On a cold Florida morning in late January 1986, the space
shuttle Challenger lifted off from Cape Canaveral. Just over a minute into the flight the
vehicle blew apart and disintegrated, killing all 7 astronauts. The immediate cause of the failure was a
breach in a joint of the solid rocket booster resulting from O-rings that had stiffened and shrunk in the cold. The maker of the O-rings was Morton Thiokol.
The evening before, knowing that temperatures at
launch time could be as low as 30F, NASA and Thiokol representatives conducted
a lengthy conference call. NASA had an
ambitious flight schedule and wanted to launch.
Thiokol engineers knew that the O-rings might fail in
the cold and came armed with
data. There was shouting, maybe some table
pounding. NASA pressed. The Thiokol engineers dug in. Management backed its engineers. "We all knew if the seals failed the
shuttle would blow up," one engineer remembered.
But NASA management was relentless. "My God, Thiokol," one agency executive asked. "When do you want me to launch — next April?"
And then something happened. Thiokol management caved, overruling its engineers. The launch was approved.

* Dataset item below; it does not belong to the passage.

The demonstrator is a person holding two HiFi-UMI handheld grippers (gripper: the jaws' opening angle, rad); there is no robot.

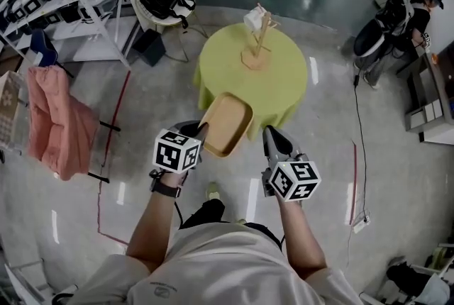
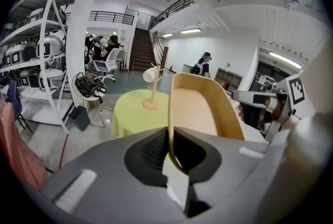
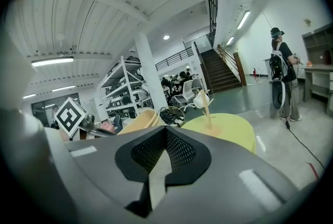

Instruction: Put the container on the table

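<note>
The left hand-held gripper [image 2: 174, 152] clamps the rim of the tan container [image 1: 227, 124], held over the near edge of the green bench [image 1: 284, 84], seemingly not touching it. The right hand-held gripper [image 3: 165, 155], closed and empty, is just beside.

Bench [image 1: 284, 94] top mostly bare; one stand [image 1: 255, 57] toward 12 o'clock.
The stand with its cup [image 1: 253, 18] takes the strip between centre and the 12 o'clock rim; the middle and the 3 and 9 o'clock sides lie open. The container [image 1: 227, 125], pinched in the left claw [image 1: 202, 130], overhangs the 7 o'clock rim. The right claw [image 1: 271, 135], closed on nothing, hangs by the 5 o'clock rim.
</note>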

I sometimes think of this reversal as a “Morton Thiokol Moment”—when
you absolutely, positively know the right thing to do but let yourself get
talked out of it anyway. Maybe it's pressure. Maybe exhaustion. Maybe the other side is so adamant that it creates a bit of doubt.
The next day, the inevitable happened. "When we were one minute into the launch,”
a Thiokol engineer recalled, “a friend turned to me and said, 'Oh God. We made
it. We made it!' Then, a few seconds
later, the shuttle blew up. And we all knew exactly what happened."